Входит Дульсинея. Муж сразу умолкает.

Дульсинея. Вот она, участь женская: все пригорело. Вам, мужчинам, этого не понять. Пока за молоком проследишь, суп выкипит, пока тесто замесишь, молоко сбежит. И посуда три дня немытая, – вот они, женские дела. (Мужу.) Пойди суп помешай. Когда закипит, всыплешь картошку. Только почистить не забудь. Соли ложку столовую… Только грязную ложку не сунь, помой сперва. Ты понял? (Санчо.) Он понял.

Муж подбирает дрова и уходит. Дульсинея садится на скамеечку, опять принимается за свою кофту.

Дульсинея. Ну, а потом что?

Санчо Панса. А потом я закрыл ему глаза…

Медленно идет занавес. На фоне музыки, которая звучит то тише, то громче, слышны отдельные фразы.

Дульсинея. Ах, Санчо, вы опять разрываете мне сердце! Прошу вас, вернитесь к тому месту, где вы встретились с этим рыцарем…

Санчо Панса. Он сказал: «Сеньор, если вы не разделяете…»

Дульсинея. Я была глупой девчонкой, Санчо…

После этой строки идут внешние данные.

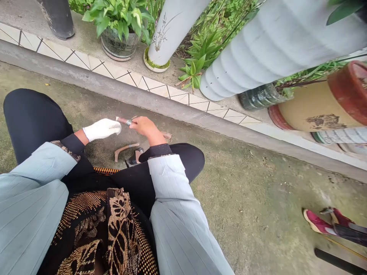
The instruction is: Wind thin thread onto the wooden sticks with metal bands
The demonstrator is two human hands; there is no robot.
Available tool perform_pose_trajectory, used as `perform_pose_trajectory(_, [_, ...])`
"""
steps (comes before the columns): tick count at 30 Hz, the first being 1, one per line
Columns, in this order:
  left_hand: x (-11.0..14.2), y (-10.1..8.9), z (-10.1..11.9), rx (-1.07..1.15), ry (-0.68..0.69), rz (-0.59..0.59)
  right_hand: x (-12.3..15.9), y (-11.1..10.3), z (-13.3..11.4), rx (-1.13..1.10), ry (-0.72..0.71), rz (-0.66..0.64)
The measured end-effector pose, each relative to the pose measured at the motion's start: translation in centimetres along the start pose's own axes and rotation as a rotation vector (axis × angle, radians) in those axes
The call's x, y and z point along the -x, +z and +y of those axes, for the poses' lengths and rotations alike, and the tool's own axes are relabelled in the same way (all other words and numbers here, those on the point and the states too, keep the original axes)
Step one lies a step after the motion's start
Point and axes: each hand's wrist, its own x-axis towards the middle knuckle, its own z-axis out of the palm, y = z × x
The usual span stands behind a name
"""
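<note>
My right hand [143, 126], bare, is closed round a short brown wooden stick [122, 120] with a grey wire-like binding near its middle. The stick points left from my fingers. My left hand [101, 130], in a white knitted glove, is just below the stick's left end, its fingers curled together. Whether the glove touches the stick or pinches something small, I cannot make out. On the ground beneath lies a bent piece of wood [124, 149]. Beside it is a black and pinkish object [137, 156], partly hidden by my leg. Another wood piece [166, 135] shows behind my right wrist.
A tiled ledge [137, 80] crosses ahead, bearing a potted plant [119, 42], a white vase [166, 38], a ribbed pale column [243, 57] and a tan pot with red bands [309, 107]. Another person's red shoes [318, 222] are at right on the concrete ground [252, 191].
</note>
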Motion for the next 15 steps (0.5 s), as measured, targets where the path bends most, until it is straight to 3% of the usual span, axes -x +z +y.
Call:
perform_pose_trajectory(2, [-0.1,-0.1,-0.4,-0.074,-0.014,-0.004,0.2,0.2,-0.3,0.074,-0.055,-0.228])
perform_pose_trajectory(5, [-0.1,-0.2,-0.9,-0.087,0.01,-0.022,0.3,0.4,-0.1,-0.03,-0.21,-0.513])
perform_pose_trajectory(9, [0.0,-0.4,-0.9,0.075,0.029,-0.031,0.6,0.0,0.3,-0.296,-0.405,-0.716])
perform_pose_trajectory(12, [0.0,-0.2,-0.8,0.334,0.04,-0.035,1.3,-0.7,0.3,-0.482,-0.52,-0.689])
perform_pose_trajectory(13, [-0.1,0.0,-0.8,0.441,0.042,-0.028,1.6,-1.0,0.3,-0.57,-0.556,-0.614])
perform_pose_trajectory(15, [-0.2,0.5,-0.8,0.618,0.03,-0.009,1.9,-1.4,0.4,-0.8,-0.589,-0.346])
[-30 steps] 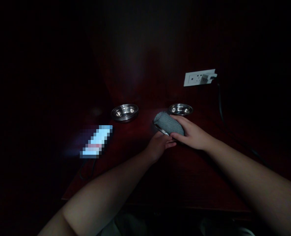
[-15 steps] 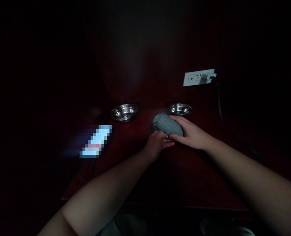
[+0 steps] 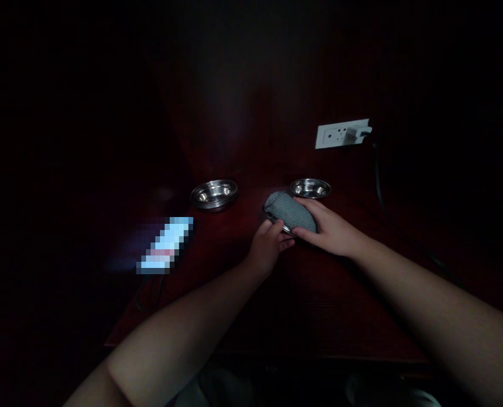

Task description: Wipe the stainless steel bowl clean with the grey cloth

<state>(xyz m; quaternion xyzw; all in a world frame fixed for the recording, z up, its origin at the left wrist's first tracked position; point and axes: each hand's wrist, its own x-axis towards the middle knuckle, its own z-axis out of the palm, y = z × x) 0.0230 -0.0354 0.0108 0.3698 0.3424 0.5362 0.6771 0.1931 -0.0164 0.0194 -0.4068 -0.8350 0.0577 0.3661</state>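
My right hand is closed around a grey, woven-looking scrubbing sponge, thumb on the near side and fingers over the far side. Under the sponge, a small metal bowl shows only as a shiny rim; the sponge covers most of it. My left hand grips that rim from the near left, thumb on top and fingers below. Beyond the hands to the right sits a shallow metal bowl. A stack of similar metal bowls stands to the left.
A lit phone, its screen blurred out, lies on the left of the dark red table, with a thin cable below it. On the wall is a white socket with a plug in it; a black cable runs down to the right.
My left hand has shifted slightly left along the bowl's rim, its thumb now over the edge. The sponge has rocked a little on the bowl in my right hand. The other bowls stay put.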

Дальнейшие слова звучат уже при закрытом занавесе. У левой кулисы появляется Муж. В одной руке у него щетка, в другой ведро. Печально опустив голову, он идет к правой кулисе, словно иллюстрируя звучащие в это время слова.

Голос Санчо Пансы. Алонсо Кехана, Дон-Кихот, славный рыцарь Печального Образа!..

Голос Дульсинеи. Все, Санчо, все, что происходит на свете, происходит от любви!